Repito, con mucha frecuencia uno descubre que uno quiere ser protagonista, que uno quiere ser el que tiene la palabra definitiva. Uno tiene, uno quiere estar en el momento crucial y uno quiere a toda costa no perderse la escena principal en la cual todo cambia. Y somos tan chistosos los seres humanos que, yo creo que esto se aplica, incluso a una escala cósmica. Yo creo que toda esa gente que cree que el fin del mundo ya, ya, ya casi, es que esto es para ya, esto está que explota. Y el mundo está explotando más o menos desde que yo era niño, por una cosa o por la otra, que se va a acabar, que va a llegar, que se completaron no sé cuántos años, que el 666, luego el 667.
Bueno, todos esos números, ahora el próximo es el 2012. Yo estoy preparando una homilía para el 2013 que dirá, ve que no se acabó. En todo caso, yo creo que buena parte de esa idea que tiene la gente de que ahora sí se va a acabar el mundo, que hay cosas muy dramáticas, que nunca la Iglesia se vio en tanta situación. Qué esto que está pasando y son católicos de buena fe y son católicos súper tradicionales, que es el modernismo y la progresía y la izquierda se tragaron a la Iglesia y el humo de Satanás entró por todas partes. Y ahora si viene el colapso, el anticristo, el argamedón, o como se diga, Armagedón, el Armagedón llegó ahora.
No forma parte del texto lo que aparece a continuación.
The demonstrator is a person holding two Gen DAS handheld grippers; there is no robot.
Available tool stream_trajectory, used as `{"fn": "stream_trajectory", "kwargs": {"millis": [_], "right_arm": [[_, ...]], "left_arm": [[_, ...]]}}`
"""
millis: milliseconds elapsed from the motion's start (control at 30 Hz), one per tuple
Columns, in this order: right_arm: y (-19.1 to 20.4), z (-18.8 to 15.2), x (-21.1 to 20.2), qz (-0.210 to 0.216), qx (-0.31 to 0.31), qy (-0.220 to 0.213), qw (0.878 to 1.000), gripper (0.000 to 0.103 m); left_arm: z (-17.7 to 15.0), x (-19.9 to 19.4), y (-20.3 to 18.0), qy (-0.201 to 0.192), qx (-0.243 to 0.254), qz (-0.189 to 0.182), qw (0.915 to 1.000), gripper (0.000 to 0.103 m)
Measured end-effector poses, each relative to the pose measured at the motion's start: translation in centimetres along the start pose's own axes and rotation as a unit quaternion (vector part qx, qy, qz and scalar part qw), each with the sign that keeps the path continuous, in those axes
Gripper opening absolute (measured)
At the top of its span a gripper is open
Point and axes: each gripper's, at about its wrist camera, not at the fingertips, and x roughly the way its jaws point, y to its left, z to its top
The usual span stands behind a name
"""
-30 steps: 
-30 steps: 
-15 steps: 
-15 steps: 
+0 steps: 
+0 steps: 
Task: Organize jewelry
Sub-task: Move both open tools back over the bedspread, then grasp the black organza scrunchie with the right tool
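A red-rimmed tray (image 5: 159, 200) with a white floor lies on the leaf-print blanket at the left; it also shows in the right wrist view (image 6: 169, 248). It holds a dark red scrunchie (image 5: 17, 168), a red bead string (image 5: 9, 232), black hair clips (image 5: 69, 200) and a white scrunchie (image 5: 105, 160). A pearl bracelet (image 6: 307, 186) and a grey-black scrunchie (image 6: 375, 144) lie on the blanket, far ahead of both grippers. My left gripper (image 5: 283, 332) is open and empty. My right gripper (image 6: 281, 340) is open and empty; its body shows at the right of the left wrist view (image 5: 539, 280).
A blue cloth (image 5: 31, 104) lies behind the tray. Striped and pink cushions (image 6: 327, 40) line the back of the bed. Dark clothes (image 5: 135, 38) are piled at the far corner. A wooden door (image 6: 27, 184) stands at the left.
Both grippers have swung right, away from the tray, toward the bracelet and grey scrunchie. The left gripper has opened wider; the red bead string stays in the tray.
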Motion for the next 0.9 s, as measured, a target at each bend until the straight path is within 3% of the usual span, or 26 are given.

Sí, todo eso es ganas de estar en primera fila y decir que nada sucedió sin que yo me lo perdiera. Es puro afán de protagonismo, es eso. Es creer que uno tiene que estar ahí o, como ya creía Hegel. Hegel creía que toda la historia de la humanidad preparó la llegada de él. He aquí que llegué y conmigo se completa el edificio que explica racionalmente el espíritu. Todos tenemos algo de Hegel, la humanidad estaba preparando la llegada mía, aquí estoy. Entonces, uno siente que es el protagonista, uno siente que uno es el fin. Y de ahí se parte para menospreciar las opiniones, los dolores, las esperanzas de los demás. Pidamos al Señor que quite lo que estorba y que nos dé luz para empezar a amar, empezar a amar a nuestros hermanos. Amén.